On Saturday, I witnessed a training of over 20 community leaders on the program I will be helping to implement this summer. The training was completely in Swahili, the local language that I have yet to learn, so I certainly didn’t contribute much. I am working towards learning Swahili, but that is another story. The meeting was supposed to go from 8:15am to noon, and finally started at 9:30am. It still ended at noon, as a consideration to the participant’s time. Community leaders from the local government, the local churches, and the local mosques all slowly trickled in, and were greeted enthusiastically each time. I was impressed how many people showed up at all, considering 9am on a Saturday is not usually a popular work time. Mr. Mabula explained the program, which is designed to simultaneously help widows, orphans, and single mothers while teaching about and hopefully eliminating stigma of substance abuse, domestic violence, and HIV. My favorite part of the meeting was how it was opened with a Christian prayer, and closed with a Muslim prayer. It is both interesting and encouraging to see two dominate religions co-exist peacefully and with mutual respect. I was told the meeting was very successful, with all the community leaders vowing to support the program. If we had started on time, we would not have had an audience, let alone a successful meeting. Patience guaranteed the training’s success.

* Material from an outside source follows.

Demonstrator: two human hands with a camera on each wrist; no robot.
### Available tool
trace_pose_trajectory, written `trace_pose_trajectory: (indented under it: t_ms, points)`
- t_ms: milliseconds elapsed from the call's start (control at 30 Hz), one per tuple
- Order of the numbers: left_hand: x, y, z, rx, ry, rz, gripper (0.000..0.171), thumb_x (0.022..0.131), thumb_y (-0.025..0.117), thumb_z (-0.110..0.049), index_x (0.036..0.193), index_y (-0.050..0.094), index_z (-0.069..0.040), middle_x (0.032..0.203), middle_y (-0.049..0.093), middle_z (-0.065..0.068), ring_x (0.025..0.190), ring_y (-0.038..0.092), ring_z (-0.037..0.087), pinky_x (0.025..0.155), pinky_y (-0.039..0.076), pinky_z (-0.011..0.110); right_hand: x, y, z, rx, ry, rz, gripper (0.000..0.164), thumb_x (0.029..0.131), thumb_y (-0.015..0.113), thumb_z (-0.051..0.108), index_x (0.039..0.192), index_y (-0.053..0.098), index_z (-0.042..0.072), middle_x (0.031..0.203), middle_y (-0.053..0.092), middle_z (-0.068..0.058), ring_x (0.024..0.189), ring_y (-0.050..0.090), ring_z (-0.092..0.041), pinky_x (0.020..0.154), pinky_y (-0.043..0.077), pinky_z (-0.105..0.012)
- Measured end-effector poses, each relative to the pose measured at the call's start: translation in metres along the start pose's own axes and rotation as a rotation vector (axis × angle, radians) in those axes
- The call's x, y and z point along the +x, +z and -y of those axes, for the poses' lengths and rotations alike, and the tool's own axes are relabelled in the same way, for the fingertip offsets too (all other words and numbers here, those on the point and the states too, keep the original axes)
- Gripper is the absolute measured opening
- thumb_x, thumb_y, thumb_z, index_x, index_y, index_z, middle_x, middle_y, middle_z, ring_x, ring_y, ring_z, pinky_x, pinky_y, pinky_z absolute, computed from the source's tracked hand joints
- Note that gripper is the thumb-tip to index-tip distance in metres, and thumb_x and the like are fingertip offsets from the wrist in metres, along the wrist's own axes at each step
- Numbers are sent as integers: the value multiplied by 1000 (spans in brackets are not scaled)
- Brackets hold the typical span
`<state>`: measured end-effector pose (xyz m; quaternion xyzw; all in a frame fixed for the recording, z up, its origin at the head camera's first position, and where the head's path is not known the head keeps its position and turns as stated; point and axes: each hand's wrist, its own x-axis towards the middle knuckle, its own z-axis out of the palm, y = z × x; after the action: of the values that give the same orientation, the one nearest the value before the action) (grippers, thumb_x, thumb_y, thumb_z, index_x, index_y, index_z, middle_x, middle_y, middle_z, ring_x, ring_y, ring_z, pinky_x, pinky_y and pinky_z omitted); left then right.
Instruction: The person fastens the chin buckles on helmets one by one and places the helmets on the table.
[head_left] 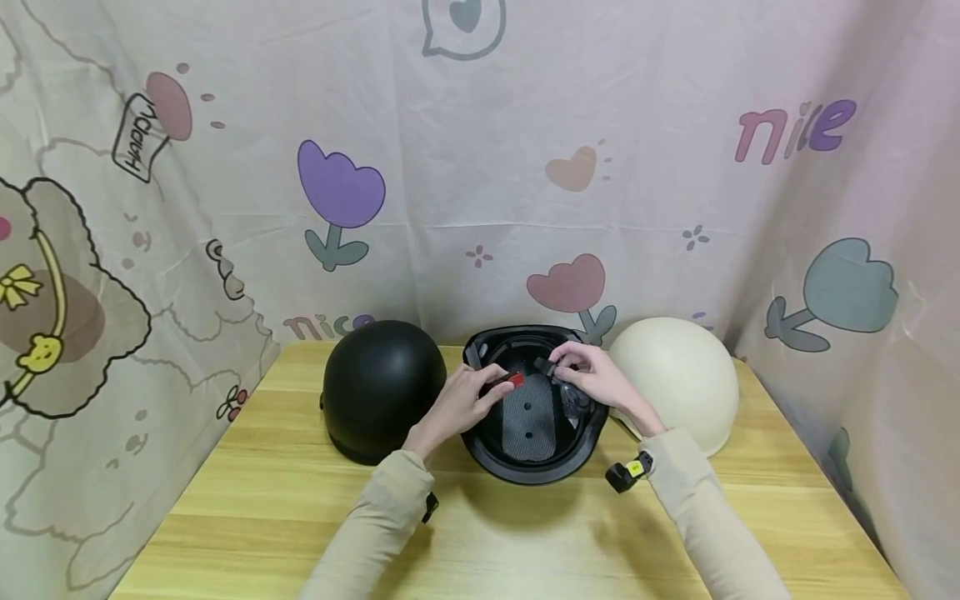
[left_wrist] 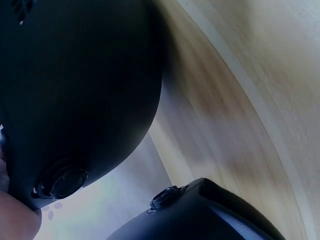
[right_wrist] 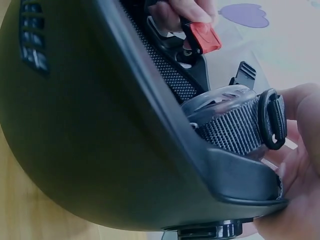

The biggest lesson in patience has been the traffic, which is as much a part of the culture as the chapatti bread (Tanzania’s gift to the world) or drinking chai. That’s what happens when you have a city of over 6 million people and a handful of highways. Buses weave in and out of the roads, preparing to abruptly stop for more passengers. Cars cut each other off. The tuk tuks and motorcycles roam between lanes, on the sidewalks, and anywhere else they can find space. People organize their work schedules, their outings with friends, and their meetings around the traffic. If you’re a local, you simply refer to it as “the jam”. This is the second post I’ve talked about the traffic in, so you know it is a big deal. I’m constantly impressed by the mass daily movement of people, and the impact that this movement has on everyone’s life.

Waiting here is normal. It’s not a bad thing (we certainly wait a lot in the States as well), it’s just how work happens. The meeting starts when everyone shows up. The lecture ends when the professor is done talking. Everything is more organic, and less structured. There is room for tangents, and comments, and questions about families before work begins. There’s not the same sense of urgency that we have in the States, which for me will lead to lower levels of stress and anxiety. I’m cultivating my patience once again, and am ready for it to continue to grow.